JAKARTA-Ketua Lembaga Penyelidikan Ekonomi dan Keuangan Negara (LPEKN), Sasmito Hadinegoro mengkritik keras Presiden Joko Widodo (Jokowi) soal utang.
Pasalnya, “Jokowi mewariskan” utang jumbo ke pemerintahan baru hasil pemilu 2024 ini yaitu pemerintahan Prabowo-Gibran.
“Miris saya melihat managemen pengelolaan pemerintahan ini. Tengok saja, utang negara di era pemerintahan Jokowi ini jauh lebih besar dibandingkan periode presiden sebelumnya. Dan ini sangat berbahaya,” ujar Sasmito di Jakarta, Jumat (23/2).
Berdasarkan data, pada saat transisi antara pemerintahan Jokowi dan Susilo Bambang Yudhoyono (SBY) pada tahun 2014, utang pemerintah sebesar Rp 2.608 triliun, setara dengan 24,68% dari produk domestik bruto (PDB).
Namun, pada tahun 2023, utang pemerintah di bawah pemerintahan Jokowi melonjak menjadi Rp 8.041 triliun, empat kali lipat dari posisi sebelumnya.
Akibatnya, rasio utang pemerintah pada akhir 2023 mencapai 38,11% dari PDB.
Meskipun posisi ini mengalami penurunan setelah mencapai puncak tertingginya pada tahun 2021 sebesar 41%.
Menurut Sasmito, utang menggunung ini menjadi ancaman bagi masa depan bangsa.
APBN katanya kian tergerus untuk membayar hal yang tidak produktif seperti membayar utang yang sangat besar ini.
Hal ini mengakibatkan upaya menggerakan sektor produktif bagi rakyat menjadi terbatas.
Pasalnya, APBN yang bersumber dari pajak rakyat ini dipakai membayar utang.
“Tumpukan utang jumbo warisan Jokowi ini memperihatinkan. Kasihan generasi anak cucu kita mau diwarisi utang ribuan triliun oleh rezim Jokowi. 10 tahun terakhir Jokowi berkuasa menambah utang negara ribuan trilunan,” ujarnya.
Dia menilai, tumpukan utang di era Jokowi membuat rakyat semakin tidak percaya dengan semua janji politik saat kampanye pilpres beberapa tahun lalu.
Sebelumnya, salah satu janji Pilpres Jokowi tidak akan menambah utang negara kalau terpilih menjadi presiden.
Namun ternyata hanya bohong belaka.
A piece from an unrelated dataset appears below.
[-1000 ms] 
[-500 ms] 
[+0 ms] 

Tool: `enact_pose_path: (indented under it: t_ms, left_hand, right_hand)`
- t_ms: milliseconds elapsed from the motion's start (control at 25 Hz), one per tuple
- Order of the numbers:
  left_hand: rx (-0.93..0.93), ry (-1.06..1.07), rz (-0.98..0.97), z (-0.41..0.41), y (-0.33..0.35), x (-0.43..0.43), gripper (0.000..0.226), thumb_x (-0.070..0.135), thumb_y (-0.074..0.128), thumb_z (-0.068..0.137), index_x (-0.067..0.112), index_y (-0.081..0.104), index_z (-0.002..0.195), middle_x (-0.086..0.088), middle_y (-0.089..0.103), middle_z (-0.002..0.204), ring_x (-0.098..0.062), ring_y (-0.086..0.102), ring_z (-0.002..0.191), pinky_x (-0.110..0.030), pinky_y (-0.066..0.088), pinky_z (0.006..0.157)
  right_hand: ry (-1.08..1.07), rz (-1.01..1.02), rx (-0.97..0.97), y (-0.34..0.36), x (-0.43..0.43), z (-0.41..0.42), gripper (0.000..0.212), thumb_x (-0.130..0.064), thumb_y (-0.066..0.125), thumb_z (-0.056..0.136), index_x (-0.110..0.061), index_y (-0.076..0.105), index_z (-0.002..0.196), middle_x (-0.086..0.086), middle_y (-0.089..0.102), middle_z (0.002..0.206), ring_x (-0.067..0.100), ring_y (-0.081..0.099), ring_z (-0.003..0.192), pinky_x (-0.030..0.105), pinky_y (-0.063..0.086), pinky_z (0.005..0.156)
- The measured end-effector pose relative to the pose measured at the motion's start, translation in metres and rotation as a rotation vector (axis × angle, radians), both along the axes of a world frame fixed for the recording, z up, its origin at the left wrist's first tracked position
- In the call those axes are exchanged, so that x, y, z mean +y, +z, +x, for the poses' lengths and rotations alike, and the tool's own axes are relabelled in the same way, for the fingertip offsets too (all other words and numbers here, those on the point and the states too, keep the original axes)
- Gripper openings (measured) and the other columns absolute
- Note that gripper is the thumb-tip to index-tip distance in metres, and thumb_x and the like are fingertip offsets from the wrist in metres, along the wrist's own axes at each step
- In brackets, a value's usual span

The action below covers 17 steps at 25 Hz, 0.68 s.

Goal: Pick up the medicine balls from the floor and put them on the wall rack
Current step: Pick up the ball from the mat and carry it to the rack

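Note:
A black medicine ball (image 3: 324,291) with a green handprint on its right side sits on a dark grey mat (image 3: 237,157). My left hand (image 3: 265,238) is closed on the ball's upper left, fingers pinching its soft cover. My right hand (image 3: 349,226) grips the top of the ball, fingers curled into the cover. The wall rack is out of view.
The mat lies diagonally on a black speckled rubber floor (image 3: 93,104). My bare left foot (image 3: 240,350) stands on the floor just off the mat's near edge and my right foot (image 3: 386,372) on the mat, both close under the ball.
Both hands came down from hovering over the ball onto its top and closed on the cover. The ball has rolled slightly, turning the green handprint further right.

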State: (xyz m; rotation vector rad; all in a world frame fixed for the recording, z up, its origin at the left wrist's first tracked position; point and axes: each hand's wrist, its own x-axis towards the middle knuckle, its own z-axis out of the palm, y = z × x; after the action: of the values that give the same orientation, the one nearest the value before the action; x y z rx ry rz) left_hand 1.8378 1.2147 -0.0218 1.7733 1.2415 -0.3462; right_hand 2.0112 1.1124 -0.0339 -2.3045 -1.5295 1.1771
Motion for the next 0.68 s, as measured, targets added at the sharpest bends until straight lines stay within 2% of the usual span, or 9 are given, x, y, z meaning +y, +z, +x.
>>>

Terbukti, Jokowi doyan berutang.
Bahkan utang pemerintah terus meningkat selama masa pemerintahan Jokowi.
Ironisnya, kenaikan utang ini tidak diimbangi oleh pertumbuhan penerimaan negara dan rasio pajak yang seharusnya mengikutinya.
Menurutnya, pertumbuhan utang pemerintah lebih tinggi daripada rasio pajak.
Bahkan, dalam sepuluh tahun terakhir, kinerja rasio pajak tidak mengalami peningkatan yang signifikan, bahkan cenderung menurun, meskipun pemerintah telah melaksanakan program pengampunan pajak atau tax amnesty.
Di sisi lain, rasio pajak Indonesia saat transisi pemerintahan pada tahun 2014 adalah 13,1% dari PDB.
Namun, pada akhir 2023, rasio pajak turun menjadi 9,61% dari PDB.
Ketidakseimbangan antara pertumbuhan utang dan rasio pajak akan berdampak pada beban utang yang harus ditanggung oleh pemerintah.
Selain itu, indikator pengelolaan utang pemerintah juga telah melampaui batas yang direkomendasikan.
Menurutnya, tumpukan utang ini menjadi bom waktu bagi masa depan Indonesia.
“Ini disebabkan tata kelola keuangan negara yang amburadul,” terangnya.
Jokowi Gagal
Selain gagal membangun politik yang bersih, Sasmito yang juga pemrakarsa Gerakan Hidupkan Masyarakat Sejahtera (HMS) ini menilai pemerintahan ini juga tidak mampu membawa bangsa ini keluar dari jerat kemiskinan.